There is not now nor will there be a single software paradigm that applies to all parallel applications. The previous chapters have shown one surprising fact. At least 90% of all scientific and engineering computations can be supported by loosely synchronous message-passing systems, such as CrOS (Express) at a low level and data-parallel languages such as High Performance Fortran at a higher and somewhat less general level. The following chapters contain several different software approaches that sometimes are alternatives for synchronous and loosely synchronous problems, and sometimes are designed to tackle more general applications.
Figures 3.11(a) and 3.11(b) illustrate two compound problem architectures-one of which the battle management simulation of Figure 3.11(b) is discussed in detail in Sections 18.3 and 18.4. MOVIE, discussed in Chapter 17, and the more ad hoc heterogeneous software approach described in Section 18.3 are designed as ``software glue'' to integrate many disparate interconnected modules. Each module may itself be data-parallel. The application of Figure 3.11(b) involves signal processing, for which data parallelism is natural, and linking of satellites, for which a message-passing system is natural.
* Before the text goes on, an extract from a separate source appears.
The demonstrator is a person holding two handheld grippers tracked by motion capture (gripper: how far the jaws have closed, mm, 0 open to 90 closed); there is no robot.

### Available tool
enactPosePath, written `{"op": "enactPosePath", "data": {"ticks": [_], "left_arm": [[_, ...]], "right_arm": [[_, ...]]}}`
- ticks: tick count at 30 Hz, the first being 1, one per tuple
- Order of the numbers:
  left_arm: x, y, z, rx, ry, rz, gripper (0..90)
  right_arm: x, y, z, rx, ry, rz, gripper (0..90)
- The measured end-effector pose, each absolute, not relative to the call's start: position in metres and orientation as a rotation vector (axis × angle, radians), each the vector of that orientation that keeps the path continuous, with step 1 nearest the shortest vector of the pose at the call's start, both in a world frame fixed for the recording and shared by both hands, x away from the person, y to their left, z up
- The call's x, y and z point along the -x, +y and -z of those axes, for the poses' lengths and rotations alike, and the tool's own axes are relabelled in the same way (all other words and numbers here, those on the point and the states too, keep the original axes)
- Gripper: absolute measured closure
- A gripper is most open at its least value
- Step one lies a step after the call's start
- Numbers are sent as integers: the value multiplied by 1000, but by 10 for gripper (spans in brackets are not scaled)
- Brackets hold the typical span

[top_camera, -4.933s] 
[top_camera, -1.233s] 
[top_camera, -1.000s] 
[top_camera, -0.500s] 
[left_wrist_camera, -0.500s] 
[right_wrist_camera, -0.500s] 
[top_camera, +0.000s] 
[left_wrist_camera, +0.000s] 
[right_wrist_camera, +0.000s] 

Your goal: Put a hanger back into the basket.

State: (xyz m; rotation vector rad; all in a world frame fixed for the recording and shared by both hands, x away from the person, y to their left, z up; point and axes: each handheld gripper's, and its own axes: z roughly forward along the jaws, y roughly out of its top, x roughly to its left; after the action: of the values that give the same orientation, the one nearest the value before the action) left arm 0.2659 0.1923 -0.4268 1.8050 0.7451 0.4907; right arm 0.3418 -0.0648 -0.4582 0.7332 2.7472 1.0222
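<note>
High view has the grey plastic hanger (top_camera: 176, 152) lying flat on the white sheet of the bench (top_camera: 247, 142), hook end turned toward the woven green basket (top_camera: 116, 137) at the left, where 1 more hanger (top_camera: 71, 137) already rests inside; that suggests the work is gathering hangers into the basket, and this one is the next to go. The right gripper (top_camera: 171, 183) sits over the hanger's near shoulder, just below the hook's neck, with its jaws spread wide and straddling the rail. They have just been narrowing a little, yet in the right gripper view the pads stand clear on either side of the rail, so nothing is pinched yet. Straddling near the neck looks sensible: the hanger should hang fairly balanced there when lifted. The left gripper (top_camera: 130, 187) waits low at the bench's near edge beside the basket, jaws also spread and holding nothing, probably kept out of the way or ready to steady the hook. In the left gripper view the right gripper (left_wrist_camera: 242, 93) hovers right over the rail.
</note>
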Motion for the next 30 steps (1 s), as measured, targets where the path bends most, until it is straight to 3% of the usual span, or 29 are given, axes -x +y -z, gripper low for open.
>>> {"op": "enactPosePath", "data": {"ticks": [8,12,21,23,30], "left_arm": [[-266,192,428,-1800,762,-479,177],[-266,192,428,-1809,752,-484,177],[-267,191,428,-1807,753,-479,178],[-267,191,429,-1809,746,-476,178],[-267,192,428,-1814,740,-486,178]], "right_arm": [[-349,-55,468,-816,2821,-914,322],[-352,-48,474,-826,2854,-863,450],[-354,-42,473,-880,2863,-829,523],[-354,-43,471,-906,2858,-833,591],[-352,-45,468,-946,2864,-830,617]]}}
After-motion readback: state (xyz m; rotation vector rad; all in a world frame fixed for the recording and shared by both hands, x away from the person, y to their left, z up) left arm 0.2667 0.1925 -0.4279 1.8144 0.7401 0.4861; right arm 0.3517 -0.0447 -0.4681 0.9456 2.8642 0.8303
The integration needed in Figure 3.11(a) is of different modules of a complex design and simulation environment-such as that for a new aircraft or automobile described in Chapter 19. We redraw the application of Figure 3.11(a) in Figure 15.1 to indicate that one can view the software infrastructure in this case as forming a software ``bus'' or backbone into which one can ``plug'' application modules. This software integration naturally involves an interplay between parallel and distributed computing. This is graphically shown in Figure 15.2, which redisplays Figures 3.10 and 3.11(a) to better indicate the analogy between a software network (bus) and a heterogeneous computer network. The concept of metacomputer has been coined to describe the integration of a heterogeneous computer network to perform as a single system. Thus, we can term the systems in Chapter 17 and Section 18.3 as metasoftware systems, and so on, software for implementing metaproblems on metacomputers.
Figure 15.1: General Software Structure for Multidisciplinary Analysis and Design
Figure: The Mapping of Heterogeneous Problems onto Heterogeneous Computer Systems combining Figure 3.10 and Figure 3.11(a).
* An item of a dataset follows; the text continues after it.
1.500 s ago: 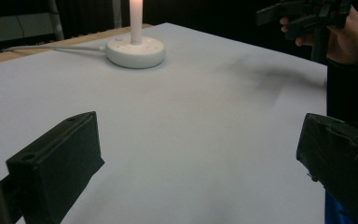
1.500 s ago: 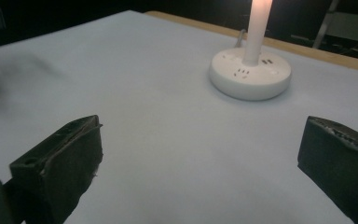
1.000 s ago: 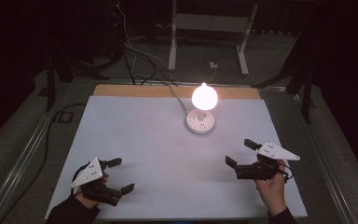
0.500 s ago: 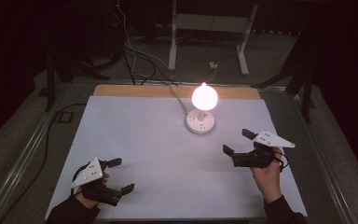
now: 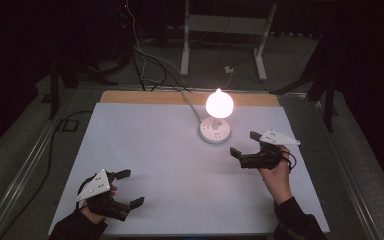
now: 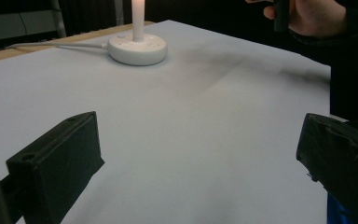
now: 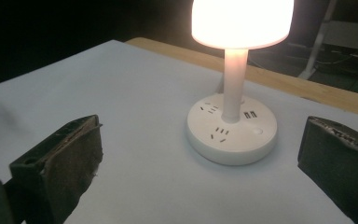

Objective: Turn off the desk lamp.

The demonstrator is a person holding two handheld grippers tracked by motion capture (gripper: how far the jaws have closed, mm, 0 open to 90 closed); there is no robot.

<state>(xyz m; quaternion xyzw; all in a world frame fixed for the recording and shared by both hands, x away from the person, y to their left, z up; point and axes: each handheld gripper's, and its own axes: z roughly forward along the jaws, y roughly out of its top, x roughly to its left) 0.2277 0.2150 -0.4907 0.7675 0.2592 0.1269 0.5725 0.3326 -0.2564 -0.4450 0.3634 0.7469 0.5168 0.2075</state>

The discussion in Chapter 16 shows how different starting points can lead to similar results. Express, discussed in Chapter 5, can be viewed as a flexible (asynchronous) evolution of the original (loosely) synchronous CrOS message-passing system. Zipcode, described in Chapter 16, starts with a basic asynchronous model but builds on top of it the structure necessary to efficiently represent loosely synchronous and synchronous problems.
MOOSE, described in the following section, was in some sense a dead end, but the lessons learned helped the evolution of our later software as described in Chapter 5. MOOSE was designed to replace CrOS but users found it unnecessarily powerful for the relatively simple (loosely) synchronous problems being tackled by CP at the time.
The Time Warp operating system described briefly in Section 15.3 is an important software approach to the very difficult asynchronous event-driven simulations described in Section 14.1. The simulations described in Section 18.3 also used this software approach combined in a heterogeneous environment with our fast, loosely synchronous system CrOS. This illustrates the need for and effectiveness of software designed to support a focussed subclass of problems. The evolution of software support for asynchronous problems would seem to need a classification with the complete asynchronous class divided into subclasses for which one can separately generate appropriate support. The discussions of Sections 14.2, 14.3, 15.2, 15.3, and 18.3 represent CP's contributions to this isolation of subclasses with their needed software. Chapters 16 and 17 represent a somewhat different approach in developing general software frameworks which can be tailored to each problem class.